What is Pain
Pain is an ‘unpleasant sensory and emotional experience associated with actual or potential tissue damage” (IASP-The International Association for the study of pain). All pain is purely subjective and can only be truly appreciated by the person experiencing it. Pain can vary greatly both in its intensity, frequency and duration. How long this pain lasts for is often categorised into acute and chronic pain.

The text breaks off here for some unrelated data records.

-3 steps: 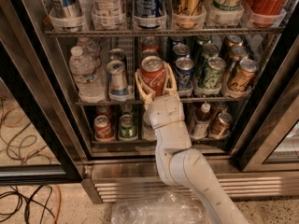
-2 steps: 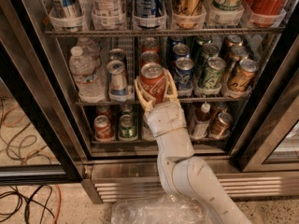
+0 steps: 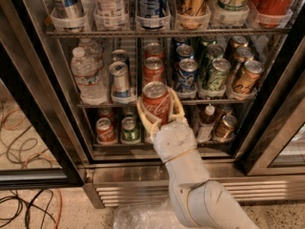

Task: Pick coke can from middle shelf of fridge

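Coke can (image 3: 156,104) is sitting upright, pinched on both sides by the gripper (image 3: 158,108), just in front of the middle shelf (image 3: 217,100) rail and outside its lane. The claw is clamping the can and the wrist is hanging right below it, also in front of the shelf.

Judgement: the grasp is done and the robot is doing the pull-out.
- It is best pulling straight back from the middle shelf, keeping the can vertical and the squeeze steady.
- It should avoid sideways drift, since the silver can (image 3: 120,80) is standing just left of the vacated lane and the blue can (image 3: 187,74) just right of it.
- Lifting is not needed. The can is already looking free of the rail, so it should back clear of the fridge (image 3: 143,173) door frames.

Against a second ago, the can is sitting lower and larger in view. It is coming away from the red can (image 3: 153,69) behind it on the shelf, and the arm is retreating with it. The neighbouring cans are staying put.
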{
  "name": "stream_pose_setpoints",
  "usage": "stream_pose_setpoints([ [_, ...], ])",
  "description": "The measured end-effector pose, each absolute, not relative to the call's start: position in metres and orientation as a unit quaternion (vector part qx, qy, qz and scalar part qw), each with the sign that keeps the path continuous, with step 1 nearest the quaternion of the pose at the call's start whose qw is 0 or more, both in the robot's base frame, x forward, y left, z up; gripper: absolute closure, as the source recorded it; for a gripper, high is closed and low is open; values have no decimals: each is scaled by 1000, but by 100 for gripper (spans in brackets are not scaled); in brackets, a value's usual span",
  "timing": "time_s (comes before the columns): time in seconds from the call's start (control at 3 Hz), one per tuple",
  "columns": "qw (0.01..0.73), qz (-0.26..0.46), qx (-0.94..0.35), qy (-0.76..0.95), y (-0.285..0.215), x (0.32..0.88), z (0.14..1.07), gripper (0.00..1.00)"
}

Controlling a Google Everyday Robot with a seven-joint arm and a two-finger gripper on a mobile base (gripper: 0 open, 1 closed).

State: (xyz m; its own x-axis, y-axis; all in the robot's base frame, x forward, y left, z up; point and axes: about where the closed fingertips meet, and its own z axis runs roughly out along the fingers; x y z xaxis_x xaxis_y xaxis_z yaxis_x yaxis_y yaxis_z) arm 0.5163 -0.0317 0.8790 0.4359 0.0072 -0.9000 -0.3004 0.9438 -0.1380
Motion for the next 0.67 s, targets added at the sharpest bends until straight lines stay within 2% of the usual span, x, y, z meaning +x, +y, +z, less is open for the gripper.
stream_pose_setpoints([
  [0.67, 812, 90, -185, 547, -62, 465, 855, 100],
])
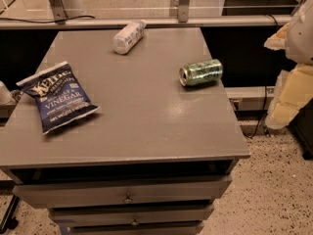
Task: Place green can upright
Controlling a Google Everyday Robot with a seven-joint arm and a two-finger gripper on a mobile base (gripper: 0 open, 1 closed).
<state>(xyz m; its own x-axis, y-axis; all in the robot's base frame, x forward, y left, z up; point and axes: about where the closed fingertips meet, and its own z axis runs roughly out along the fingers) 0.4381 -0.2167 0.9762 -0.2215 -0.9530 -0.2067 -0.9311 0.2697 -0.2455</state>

Acute pain can be intense but is short-lived, being less than 12 weeks in duration. Acute pain is common in tissue damage, such as a back injury or ankle sprain. People can remain active and soon return to normal life, including work. Eventually, the injury or condition heals and the pain dissipates. Timely treatment is often essential to prevent the transition to chronic pain.
Chronic pain lasts for more than three months where tissue damage is not the main issue. The brain keeps producing pain even though the body is out of danger and tissue damage has been restored. This is complex pain and can potentially take years to diagnose or may exist without a clear reason at all. Some manifestations of chronic pain may be associated with osteoarthritis, rheumatoid arthritis or neuropathic pain. Its impact on one’s ability to perform normal activities, sustain emotional well-being and relationships can be devastating.
1 in 5 people in Australia have chronic pain and although it mostly impacts on the 50 plus age group, it can happen to anyone, including the youth.
Pain is often classified by the kind of damage it causes. The two main categories of pain is caused by nociceptive pain and neuropathic pain.
Nociceptive Pain is pain arising from tissue damage. Receptors are stimulated when they sense changes in temperature (hot/cold), vibration, stretch, and chemicals released from damaged cells. It’s the pain most people are familiar with, everything from burns and bee stings to strain injury and inflammatory arthritis. The pain comes from outside the nervous system, such as injury to tissues (skin, muscles, joints, tendons) and the nervous system reacts to it.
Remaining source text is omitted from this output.